Die SZ hätte sich mit dem langweiligen Rahmenabkommen auseinandersetzen müssen. Die Veröffentlichung von möglicherweise Unbeteiligten ist weder mit der Unschuldsvermutung noch mit üblichen journalistischen Standards zu rechtfertigen. Denn man setzt Leute der Verfolgung durch den Staat aus, die sich unter Umständen gar nichts zuschulden haben kommen lassen.

Das ist ethisch nicht gedeckt - gerade von einer Zeitung wie der SZ, die sich moralisch immer auf einem hohen Ross Niveau präsentiert. Denn jeder Verdächtige wird von den Zeitungen aus gutem Grund wenigstens mit dem Attribut mutmaßlich versehen. Bei Sexualdelikten werden Verdächtigte sogar geschützt, indem die Medien nur ihre Anfangsbuchstaben verwenden.

Bürger, denen man Steuervergehen unterstellt, erscheinen dagegen völlig unbedacht mit ihren Klarnamen.

Steuern sind zu zahlen. Das will das Gesetz so, und das Gesetz soll nicht gebrochen werden. Daran kann kein Zweifel sein.

Wohl aber müssen Steuergesetze kritisiert werden dürfen. Und für die Einhaltung der Gesetze, einschließlich der Steuer-Eintreibung, ist der Staat zuständig.

Und zwar exklusiv.

Es gibt in Deutschland aus mehreren historischen Gründen eine gewisse Blockwarte-Mentalität: Die Untertanen verstehen sich nicht als freie Bürger, sondern als Hilfs-Sherrifs. Sie fühlen sich bemüssigt, dem Staat bei der Ausübung seiner obrigkeitlichen Rechte behilflich zu sein.

Im Fall der mutmaßlichen Steuerhinterzieher spielen manche Medien gerne die Hilfs-Sheriffs und rühmen sich dann des investigativen Journalismus. Nicht immer freilich sind die Urteile hart, die gefällt werden: Wenn der Betroffene Uli Hoeneß heißt, der sich nur gegen Kaution auf freiem Fuß befindet und mit einer Selbstanzeige zugegeben hat, Steuern hinterzogen zu haben, werden die Medien ganz mild: Die Lebensgefährtin des Focus Chefredakteurs Helmut Markwort (= Mitglied in einem hochrangigen Bayern-Gremium), Patrizia Riekel - eine bekannte Juristin und Steuer-Expertin - hat in der Bunten für "mildernde Umstände" für Hoeneß plädiert. Sie agiert also als Hilfs-Richterin, Hilfs-Strafverteidigerin, Hilfs-Staatsanwältin.
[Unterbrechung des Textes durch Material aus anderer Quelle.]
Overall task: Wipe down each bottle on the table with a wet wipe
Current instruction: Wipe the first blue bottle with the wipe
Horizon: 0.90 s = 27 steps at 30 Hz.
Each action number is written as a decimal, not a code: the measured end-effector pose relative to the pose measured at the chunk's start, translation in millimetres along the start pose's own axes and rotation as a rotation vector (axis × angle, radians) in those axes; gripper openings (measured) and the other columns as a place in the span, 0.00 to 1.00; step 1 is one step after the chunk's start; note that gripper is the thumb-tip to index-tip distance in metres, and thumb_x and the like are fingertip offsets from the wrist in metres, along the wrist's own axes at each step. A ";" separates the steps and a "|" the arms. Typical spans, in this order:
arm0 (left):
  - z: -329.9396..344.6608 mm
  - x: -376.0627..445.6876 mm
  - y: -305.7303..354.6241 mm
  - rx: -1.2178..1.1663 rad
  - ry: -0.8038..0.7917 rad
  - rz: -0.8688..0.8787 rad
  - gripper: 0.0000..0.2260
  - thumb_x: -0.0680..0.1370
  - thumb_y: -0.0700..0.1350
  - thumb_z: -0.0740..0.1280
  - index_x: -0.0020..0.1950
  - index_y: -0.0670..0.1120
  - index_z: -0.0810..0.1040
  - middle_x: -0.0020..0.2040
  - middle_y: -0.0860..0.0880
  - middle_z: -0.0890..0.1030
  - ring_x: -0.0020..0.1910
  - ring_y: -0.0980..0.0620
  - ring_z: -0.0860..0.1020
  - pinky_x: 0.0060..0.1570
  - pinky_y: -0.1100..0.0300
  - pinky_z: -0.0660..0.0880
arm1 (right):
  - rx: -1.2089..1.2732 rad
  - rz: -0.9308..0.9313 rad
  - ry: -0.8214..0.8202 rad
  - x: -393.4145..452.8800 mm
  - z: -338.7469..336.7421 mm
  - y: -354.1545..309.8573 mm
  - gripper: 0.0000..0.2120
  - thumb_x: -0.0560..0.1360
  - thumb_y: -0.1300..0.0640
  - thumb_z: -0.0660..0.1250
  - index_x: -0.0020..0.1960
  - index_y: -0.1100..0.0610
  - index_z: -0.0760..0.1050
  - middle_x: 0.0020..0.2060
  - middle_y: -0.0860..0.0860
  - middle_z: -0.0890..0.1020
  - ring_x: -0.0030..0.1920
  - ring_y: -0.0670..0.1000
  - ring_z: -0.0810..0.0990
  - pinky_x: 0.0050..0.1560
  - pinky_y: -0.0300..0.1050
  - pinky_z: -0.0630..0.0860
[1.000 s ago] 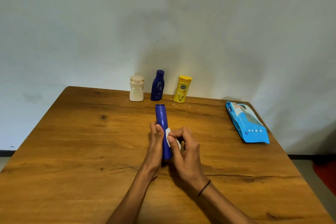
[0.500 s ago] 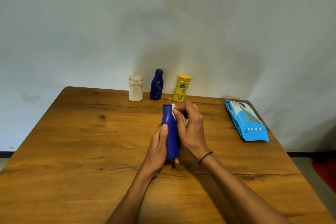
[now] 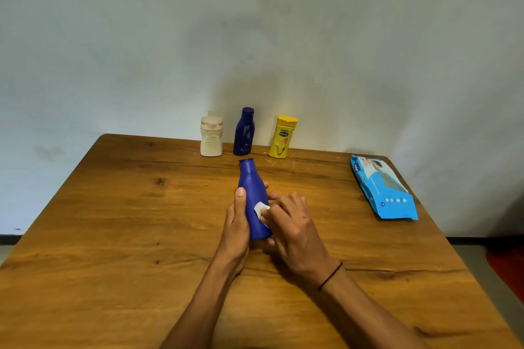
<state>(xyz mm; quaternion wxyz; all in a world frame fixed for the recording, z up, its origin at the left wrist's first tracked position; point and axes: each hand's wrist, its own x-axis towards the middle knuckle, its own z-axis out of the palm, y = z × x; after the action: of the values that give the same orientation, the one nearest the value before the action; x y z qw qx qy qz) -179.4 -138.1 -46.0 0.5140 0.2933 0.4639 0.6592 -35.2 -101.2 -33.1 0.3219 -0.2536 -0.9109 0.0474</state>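
Above wooden table [image 3: 119, 235] — left hand [image 3: 235, 231] grips smooth blue bottle [image 3: 253, 201]; right hand [image 3: 295, 228] apparently pinches white wipe [image 3: 260, 210].

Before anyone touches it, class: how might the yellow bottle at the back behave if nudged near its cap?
The yellow bottle stands upright, tall and narrow, so it would probably tip. It looks like smooth plastic: likely light and unlikely to break.

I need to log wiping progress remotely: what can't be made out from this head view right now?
- Blue bottle: its underside and base are hidden by the left hand and right hand.
- Wet wipe: mostly covered by the right fingers; only a white corner shows.
- Labels on the cream bottle, dark blue bottle and yellow bottle: too small to read.
- Wipe pack: whether its flap is open cannot be told.
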 end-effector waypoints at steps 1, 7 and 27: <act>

Mit ihrer leserfreundlichen Aufbereitung von Klarnamen hat sich die SZ gefährlich in die Nähe der Blockwarte-Mentalität begeben. Immerhin handelt es sich bei den deutschen Verdächtigen nicht um Diktatoren aus Weißrussland oder Uganda.

Auch für diejenigen, die sich stets auf der Seite des Guten wähnen, sollte indes ein einfacher Grundsatz gelten: Gebt dem Staat, was des Staates ist.

Damit ist nicht die Notwendigkeit der klammheimlichen Überreichung der Daten an Schäuble gemeint.

Damit ist gemeint, dass die Steuerfahndung und Bestrafung von Steuerpflichtigen eine mühsame, aber exklusive Aufgabe des Staats ist. Bürger und Medien sollten Distanz halten. Wenn sie Namen bekommen, müssen sie diese schützen.

Ohne Wenn und Aber, und ohne Augenzwinkern.

Auch wenn diese mühsam für den Staat ist: Niemand, auch nicht die Medien, sollte sich zum Handlager von Ermittlungen machen. Wenn die Zahl der Hilfs-Sheriffs in Steuerdelikten weiter zunimmt, werden Denunziation, Verleumdung und Spitzelei bald wieder beliebte Freizeit-Beschäftigungen in Deutschland.

Das hatten wir doch schon einmal.

Wir sollten es nicht wieder einführen.